無責任な評論家に相談しても仕方ありませんが、つらいときに人を頼ることは決して悪いことではありません。

 信頼できる人に話を聞いてもらうだけでも冷静さを取り戻すことができるので、足元を見られたり、最悪の場合には騙されてしまったりするようなリスクを回避することにもつながります。

 この「人」のチカラについては、ふたつほど注意点があります。

 それは、「仲良し友達同士で起業する場合、その友人関係が終わってもかまわないという覚悟でやる必要がある」ということです。

 船頭が2人いる組織はとても不安定です。

 最初は「毎回相談して決めればいい」と思っていても、実際に「お金は出せ、でも口は出すな」といわれる立場になった場合に、自ら引き下がれるのかどうか。目指すゴールや意識の差、意思決定のスピードの遅さなどの影響も含めて、しっかり考えておく必要があります。

 また、「家族が理解してくれないため、起業はあきらめます」とおっしゃる方も、一定の割合で現れます。
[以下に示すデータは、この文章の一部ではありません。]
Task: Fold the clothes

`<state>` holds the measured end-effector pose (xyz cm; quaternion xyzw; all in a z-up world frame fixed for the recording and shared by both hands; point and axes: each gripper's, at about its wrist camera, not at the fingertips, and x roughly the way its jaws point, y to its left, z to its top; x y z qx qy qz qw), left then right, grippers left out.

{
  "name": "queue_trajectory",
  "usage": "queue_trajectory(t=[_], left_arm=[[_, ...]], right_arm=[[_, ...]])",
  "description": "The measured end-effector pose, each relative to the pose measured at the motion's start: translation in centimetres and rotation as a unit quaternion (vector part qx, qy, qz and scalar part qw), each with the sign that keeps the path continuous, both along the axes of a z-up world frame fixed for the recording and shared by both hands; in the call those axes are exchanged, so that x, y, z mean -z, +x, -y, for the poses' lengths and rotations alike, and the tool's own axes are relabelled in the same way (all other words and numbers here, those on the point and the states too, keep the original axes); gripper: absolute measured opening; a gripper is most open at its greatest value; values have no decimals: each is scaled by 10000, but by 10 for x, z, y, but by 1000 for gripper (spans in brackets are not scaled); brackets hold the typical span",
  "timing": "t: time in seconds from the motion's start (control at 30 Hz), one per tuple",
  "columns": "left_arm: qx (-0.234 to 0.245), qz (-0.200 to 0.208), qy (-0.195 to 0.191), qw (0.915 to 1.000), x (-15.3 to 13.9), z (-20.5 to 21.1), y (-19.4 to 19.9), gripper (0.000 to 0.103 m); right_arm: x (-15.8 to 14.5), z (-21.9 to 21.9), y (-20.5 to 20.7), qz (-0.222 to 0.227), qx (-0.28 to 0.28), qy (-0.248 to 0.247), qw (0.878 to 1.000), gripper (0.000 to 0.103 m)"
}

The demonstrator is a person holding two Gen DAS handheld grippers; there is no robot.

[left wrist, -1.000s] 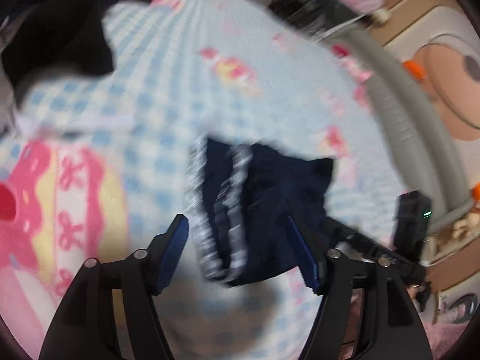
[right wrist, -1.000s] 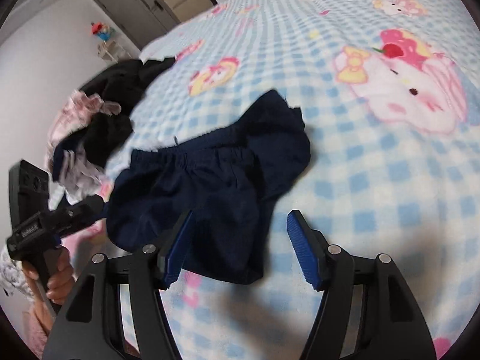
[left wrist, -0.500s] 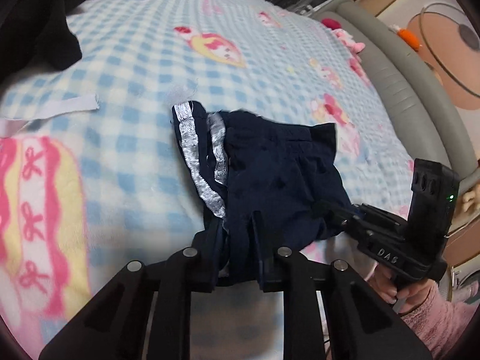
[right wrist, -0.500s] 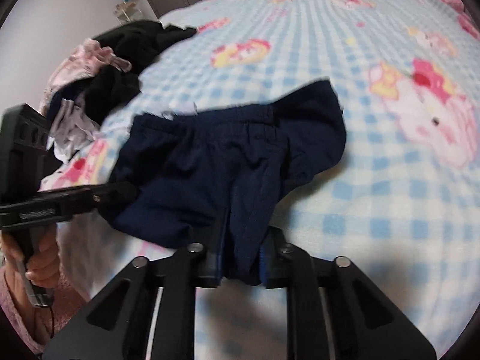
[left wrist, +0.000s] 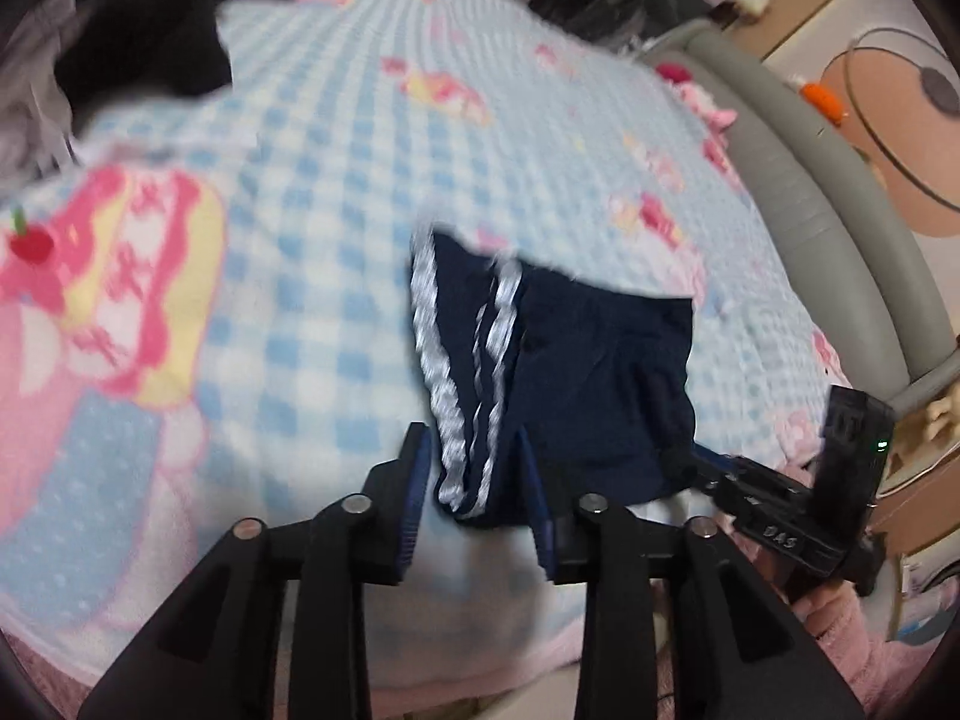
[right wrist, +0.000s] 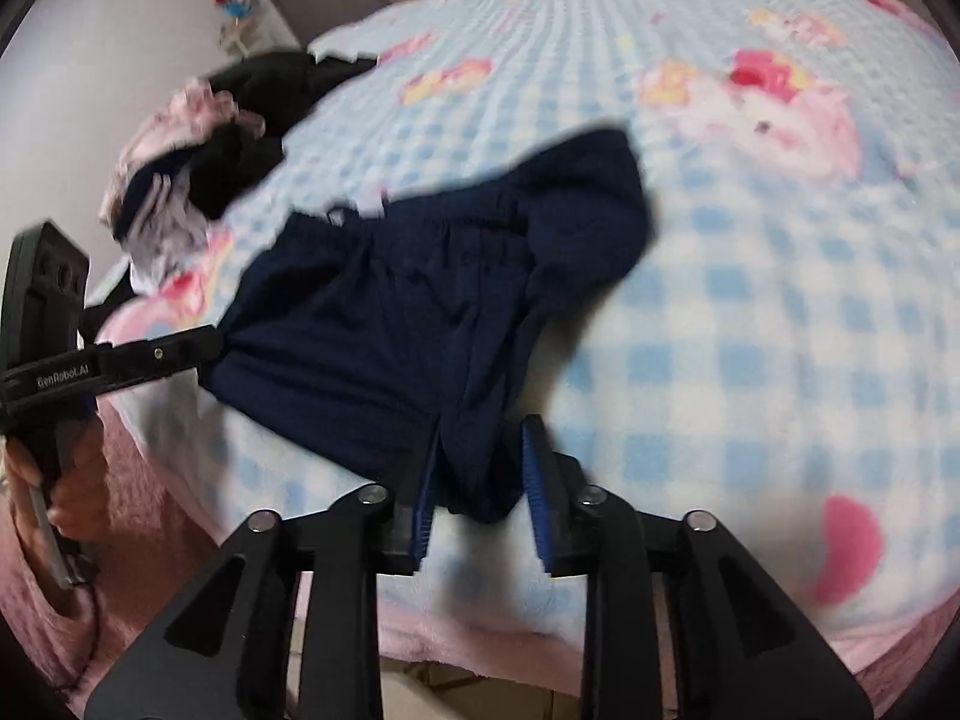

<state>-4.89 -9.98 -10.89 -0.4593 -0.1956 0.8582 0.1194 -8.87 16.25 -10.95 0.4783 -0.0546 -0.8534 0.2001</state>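
Note:
Navy shorts (left wrist: 588,360) with white side stripes lie crumpled on the blue-checked blanket (left wrist: 336,192), near its front edge. My left gripper (left wrist: 474,468) straddles the striped corner. Its jaws are opening, and a gap shows between the pads and the cloth. In the right wrist view the same shorts (right wrist: 390,324) spread to the left. My right gripper (right wrist: 480,468) straddles their other near corner, which hangs loose between the blue pads. Its jaws are opening too. Each view shows the other tool at the shorts' far side.
A pile of black, pink and white clothes (right wrist: 228,138) sits at the blanket's far left corner (left wrist: 138,30). A grey padded bed rail (left wrist: 810,210) borders the right side, with a fan (left wrist: 900,90) beyond it. A hand in a pink sleeve (right wrist: 66,480) holds the left tool.
A second ago both grippers stood wide open over the shorts. Half a second ago both were shut on the near edge. Now the jaws have parted and both tools have drawn back a little.

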Motion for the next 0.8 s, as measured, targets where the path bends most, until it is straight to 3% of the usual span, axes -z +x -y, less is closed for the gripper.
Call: queue_trajectory(t=[0.03, 0.1, 0.27, 0.43, 0.47, 0.53, 0.63, 0.8], left_arm=[[27, -106, -118, 9999, -3, -2, 2, 47], [72, -280, -256, 9993, -7, -13, -1, 48], [373, -867, -761, 9926, -23, -38, -7, 50], [723, -282, -1203, 9897, 0, -54, -38, 51], [729, -156, -1221, 9897, 6, -56, -42, 49], [799, -144, -1469, 9858, 13, -65, -42, 37], [845, -262, -1638, 9825, 12, -73, -37, 20], [535, -651, -1260, 9884, -6, -53, -32, 13]], right_arm=[[-6, -1, 2, -164, 29, 68, 9998, 32], [-14, -1, 5, -332, -1, 67, 9994, 33], [-5, 4, 7, -144, -65, 20, 9999, 33], [-11, 19, -6, -352, -192, 409, 9984, 35], [-11, 23, -11, -328, -219, 484, 9980, 35], [-7, 32, -22, -243, -316, 668, 9970, 34], [-1, 41, -32, -233, -478, 888, 9946, 21], [-12, 47, -32, -551, -548, 903, 9929, 14]])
ご家族の理解や協力なしに起業の準備を進めることは非常に困難です。

 家族が不安に思う理由は、主にお金(安定収入)を失うかもしれないという心配でしょう。ご家族の気持ちとしっかりと向き合い、会社員のまま起業の準備を進める意味を十分に説明し、家族への責任を果たすためにあらゆる努力を惜しまず実行していきましょう。

起業準備で必要な
3種類のお金

 お金は、あらゆる活動をする際に必要になります。

 まったくお金をかけずに起業できるといったニュアンスの本や広告をよく見かけますが、それはあくまでも目を引くためのキャッチコピーです。移動には電車賃がかかりますし、打ち合わせをすればコーヒー代がかかり、ノートやペンも必要になります。

 起業準備で必要になるお金は3種類あります。

 ひとつは、独立後に家族のために使う「生活のための資金」。理想としては、1年間、無収入でも家賃や学費の心配がなく食べていける程度の貯金を準備します。

 ふたつ目は、事業を構築するために使う「投資資金」です。パソコンなどの設備を買ったり、ホームページを制作したり、備品を買ったりと、実際にはさまざまな出費があります。